Banken sollen künftig mehr und hochwertigeres Kapital halten. Bisher dürfen sie auch zweitklassiges Kapital einbeziehen, über das sie im Notfall nicht voll verfügen können. Generell sollen sie in guten Zeiten Polster anlegen, von denen sie in schlechten Zeiten zehren können. Die Banken sollen sich mehr an der Idee von Basel II orientieren, ihre riskanten Geschäfte als solche ausweisen und deshalb auch stärker mit Kapital unterlegen als Brot- und Butter-Geschäfte.

Auf der nächsten Seite: Strengere Eigenkapitalregeln für Banken - und was die Institute selbst dazu sagen.

Was die Banken sagen

Müssen für große Banken noch strengere Eigenkapitalregeln gelten?

"An große Banken sollten höhere Kapitalanforderungen gestellt werden als an kleine", fordert eine Gruppe angesehener amerikanischer Ökonomen um den Yale-Professor Robert Shiller in einem Arbeitspapier. Schließlich seien die Folgen der Kapitalknappheit oder gar eines Zusammenbruchs einer großen Bank für die Gesamtwirtschaft und das Finanzsystem größer, als wenn mehrere kleine Institute kollabierten. Wenn nun größere Institute mehr Eigenkapital vorhalten müssen, sind sie erstens mit einem besseren Puffer ausgestattet und weniger anfällig für Krisen. Zweitens sinkt aber auch der Anreiz, immer größer zu werden. Eigenkapital ist teuer und schmälert die Rendite. Die Größe und Marktmacht der Banken würde also automatisch beschränkt.

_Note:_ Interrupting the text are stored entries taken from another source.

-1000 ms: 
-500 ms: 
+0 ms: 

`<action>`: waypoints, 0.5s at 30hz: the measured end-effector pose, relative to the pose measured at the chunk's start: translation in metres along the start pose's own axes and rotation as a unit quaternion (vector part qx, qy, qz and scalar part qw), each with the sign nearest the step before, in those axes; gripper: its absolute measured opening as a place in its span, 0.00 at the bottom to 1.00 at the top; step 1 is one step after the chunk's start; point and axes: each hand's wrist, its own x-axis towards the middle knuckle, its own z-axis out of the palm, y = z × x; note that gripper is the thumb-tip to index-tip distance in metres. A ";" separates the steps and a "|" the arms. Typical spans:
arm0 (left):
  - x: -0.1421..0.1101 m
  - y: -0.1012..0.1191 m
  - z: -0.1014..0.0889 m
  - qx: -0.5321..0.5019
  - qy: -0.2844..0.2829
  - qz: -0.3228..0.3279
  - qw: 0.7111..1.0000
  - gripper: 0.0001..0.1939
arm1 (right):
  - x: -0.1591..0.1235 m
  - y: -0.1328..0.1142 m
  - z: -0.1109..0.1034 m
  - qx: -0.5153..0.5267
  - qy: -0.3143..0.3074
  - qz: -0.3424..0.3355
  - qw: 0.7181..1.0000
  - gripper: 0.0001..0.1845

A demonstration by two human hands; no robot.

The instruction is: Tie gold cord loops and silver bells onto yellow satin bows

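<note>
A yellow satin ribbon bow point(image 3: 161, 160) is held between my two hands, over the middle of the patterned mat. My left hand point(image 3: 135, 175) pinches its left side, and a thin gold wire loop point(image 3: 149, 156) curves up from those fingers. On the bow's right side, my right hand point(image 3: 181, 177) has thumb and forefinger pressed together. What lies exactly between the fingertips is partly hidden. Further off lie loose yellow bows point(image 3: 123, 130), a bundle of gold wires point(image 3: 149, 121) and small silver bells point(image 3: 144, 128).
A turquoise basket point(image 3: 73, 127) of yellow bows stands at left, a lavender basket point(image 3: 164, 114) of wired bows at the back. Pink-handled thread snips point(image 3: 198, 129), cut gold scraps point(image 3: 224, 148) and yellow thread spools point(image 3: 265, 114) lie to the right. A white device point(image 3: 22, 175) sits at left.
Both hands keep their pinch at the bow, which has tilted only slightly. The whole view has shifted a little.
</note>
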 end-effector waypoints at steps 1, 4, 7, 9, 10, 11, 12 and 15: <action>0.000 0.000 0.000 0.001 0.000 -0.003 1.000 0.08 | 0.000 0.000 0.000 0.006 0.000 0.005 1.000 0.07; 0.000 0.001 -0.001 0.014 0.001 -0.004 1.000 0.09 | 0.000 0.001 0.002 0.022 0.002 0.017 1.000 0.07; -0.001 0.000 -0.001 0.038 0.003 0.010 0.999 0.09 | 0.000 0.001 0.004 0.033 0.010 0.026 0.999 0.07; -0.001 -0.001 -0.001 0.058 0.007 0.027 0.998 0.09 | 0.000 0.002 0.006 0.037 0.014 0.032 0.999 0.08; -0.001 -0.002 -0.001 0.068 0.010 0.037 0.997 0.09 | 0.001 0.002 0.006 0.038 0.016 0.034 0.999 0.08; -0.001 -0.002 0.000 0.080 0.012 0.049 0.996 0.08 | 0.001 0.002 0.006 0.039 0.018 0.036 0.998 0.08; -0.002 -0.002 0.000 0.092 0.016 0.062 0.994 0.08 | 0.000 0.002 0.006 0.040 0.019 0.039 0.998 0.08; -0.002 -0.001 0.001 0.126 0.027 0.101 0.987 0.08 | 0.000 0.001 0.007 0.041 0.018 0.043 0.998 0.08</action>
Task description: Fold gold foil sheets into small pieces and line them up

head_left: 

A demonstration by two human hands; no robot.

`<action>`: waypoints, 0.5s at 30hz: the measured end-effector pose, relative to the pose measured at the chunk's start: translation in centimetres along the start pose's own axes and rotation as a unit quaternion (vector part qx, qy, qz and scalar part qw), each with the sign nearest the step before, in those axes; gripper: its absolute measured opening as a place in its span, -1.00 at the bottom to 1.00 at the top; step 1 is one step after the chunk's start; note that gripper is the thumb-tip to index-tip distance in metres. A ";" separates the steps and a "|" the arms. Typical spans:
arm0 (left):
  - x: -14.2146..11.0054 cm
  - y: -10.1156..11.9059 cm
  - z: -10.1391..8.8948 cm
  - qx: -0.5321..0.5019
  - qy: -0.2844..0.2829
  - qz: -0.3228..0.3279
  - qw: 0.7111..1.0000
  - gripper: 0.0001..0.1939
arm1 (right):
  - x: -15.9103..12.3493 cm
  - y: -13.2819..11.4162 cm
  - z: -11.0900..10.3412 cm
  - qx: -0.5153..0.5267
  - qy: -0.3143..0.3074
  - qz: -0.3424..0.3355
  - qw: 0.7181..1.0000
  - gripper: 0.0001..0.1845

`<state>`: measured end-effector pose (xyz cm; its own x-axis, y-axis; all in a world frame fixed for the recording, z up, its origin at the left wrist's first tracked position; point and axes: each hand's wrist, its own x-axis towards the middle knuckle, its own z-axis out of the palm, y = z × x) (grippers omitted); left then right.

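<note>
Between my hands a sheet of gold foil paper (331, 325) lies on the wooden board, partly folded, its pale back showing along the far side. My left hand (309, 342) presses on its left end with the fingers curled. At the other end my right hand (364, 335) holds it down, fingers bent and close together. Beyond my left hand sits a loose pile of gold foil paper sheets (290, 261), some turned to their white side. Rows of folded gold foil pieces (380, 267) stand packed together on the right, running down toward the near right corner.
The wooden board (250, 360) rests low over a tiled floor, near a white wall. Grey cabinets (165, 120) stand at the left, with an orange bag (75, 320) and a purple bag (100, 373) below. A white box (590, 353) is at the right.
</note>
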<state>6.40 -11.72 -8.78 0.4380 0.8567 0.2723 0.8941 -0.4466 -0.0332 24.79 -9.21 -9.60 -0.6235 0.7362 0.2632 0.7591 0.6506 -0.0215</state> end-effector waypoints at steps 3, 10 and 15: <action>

Wie stehen die Banken zu höheren Eigenkapitalanforderungen?

Der globale Bankenverband IIF räumt ein, dass der hohe Verschuldungsgrad und die dünne Kapitaldecke mancher Banken die Krise verschärft haben. Doch der Interessenverband warnt zugleich, mit zu strengen Regeln über das Ziel hinauszuschießen. Das Hauptargument: Höhere Anforderungen schränken die Kapazität der Banken ein, Kredite zu vergeben, und hemmen letztlich das Wirtschaftswachstum. Auch müssten Banken in der Lage bleiben, nachhaltig Gewinne zu erzielen, um die Wirtschaft mit Krediten versorgen und Investoren anziehen zu können.

Zudem rät das IIF, die Kapitalanforderungen stark von den Risiken abhängig zu machen, die eine Bank eingeht, so wie es die Regeln von Basel II auch vorsehen. Schließlich weisen die Banken darauf hin, dass die Baseler Bankenwächter einige Schwächen der alten Kapitalregeln bereits behoben haben: Risiken, die Banken außerhalb der Bilanz und in ihrem Handelsgeschäft eingingen, würden nun besser berücksichtigt. Eine weitere Forderung des IIF: Die Kapitalvorschriften müssen überall in er Welt gleich sein, um fairen Wettbewerb zu gewährleisten.